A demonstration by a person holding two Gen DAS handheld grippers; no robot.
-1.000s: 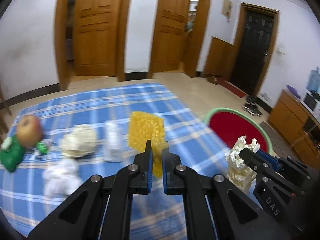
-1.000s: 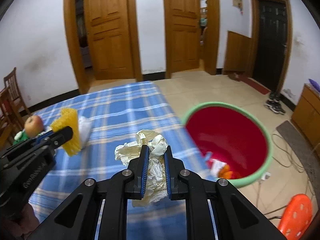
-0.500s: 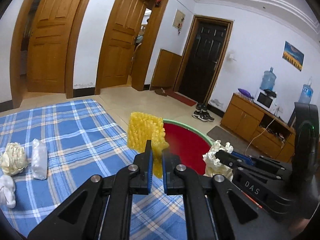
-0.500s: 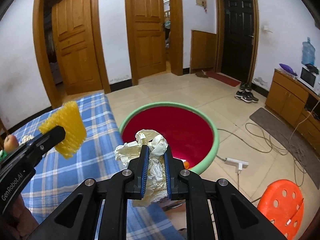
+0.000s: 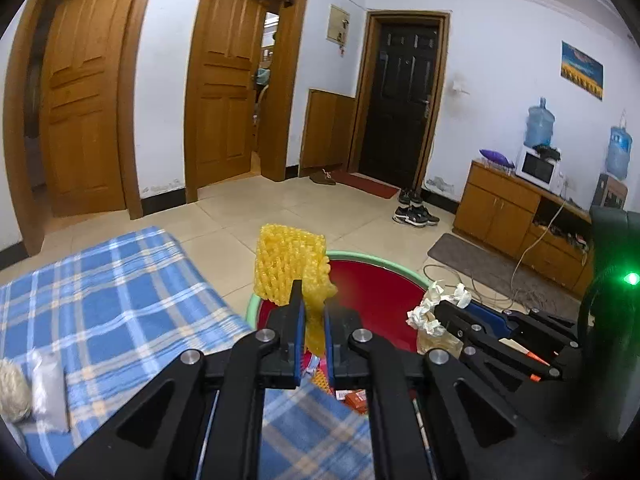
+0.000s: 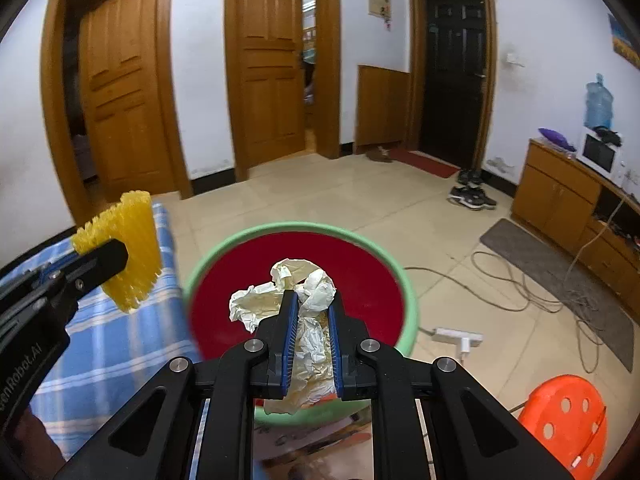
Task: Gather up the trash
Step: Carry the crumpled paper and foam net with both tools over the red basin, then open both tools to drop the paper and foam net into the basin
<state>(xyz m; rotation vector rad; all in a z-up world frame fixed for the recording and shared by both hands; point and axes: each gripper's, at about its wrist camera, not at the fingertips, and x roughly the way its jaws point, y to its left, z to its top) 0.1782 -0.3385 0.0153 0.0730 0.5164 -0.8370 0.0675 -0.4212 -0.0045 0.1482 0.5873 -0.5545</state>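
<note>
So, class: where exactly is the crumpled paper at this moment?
In the right wrist view the crumpled paper sits centre frame, clamped in the right tongs in front of the red basin, right of the yellow foam net.

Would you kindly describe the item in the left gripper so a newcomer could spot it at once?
Start at the red basin with a green rim on the floor beside the blue plaid table. Above its near edge the left gripper pinches a yellow foam net sleeve, bright and honeycombed, unlike the crumpled pale paper beside it.

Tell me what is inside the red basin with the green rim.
Little shows: the red basin is mostly bare red inside, and the crumpled paper in the right gripper covers its near part. In the left wrist view, packaging scraps lie there.
</note>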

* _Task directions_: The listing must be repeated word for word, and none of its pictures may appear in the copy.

* _Task response_:
A demonstration by a person holding two Gen DAS handheld grippers; no robot.
-1.000s: 
-1.000s: 
-0.500s: 
-0.500s: 
+0.000s: 
+0.000s: 
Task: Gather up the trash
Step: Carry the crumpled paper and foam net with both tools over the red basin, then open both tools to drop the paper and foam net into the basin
<state>(xyz m; rotation vector rad; all in a z-up world frame fixed for the recording and shared by both hands; point and axes: each gripper's, at about its wrist camera, not at the fingertips, and x roughly the way its jaws point, y to its left, z to its top) 0.1782 -0.3385 0.0153 0.0730 0.5164 -0.8370 0.0675 -0.4212 -0.0045 0.1482 0.5873 -0.5545</state>
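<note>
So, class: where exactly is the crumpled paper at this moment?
In the right wrist view the crumpled paper sits centre frame, clamped in the right tongs in front of the red basin, right of the yellow foam net.

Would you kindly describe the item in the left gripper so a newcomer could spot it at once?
Start at the red basin with a green rim on the floor beside the blue plaid table. Above its near edge the left gripper pinches a yellow foam net sleeve, bright and honeycombed, unlike the crumpled pale paper beside it.

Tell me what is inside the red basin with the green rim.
Little shows: the red basin is mostly bare red inside, and the crumpled paper in the right gripper covers its near part. In the left wrist view, packaging scraps lie there.
</note>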

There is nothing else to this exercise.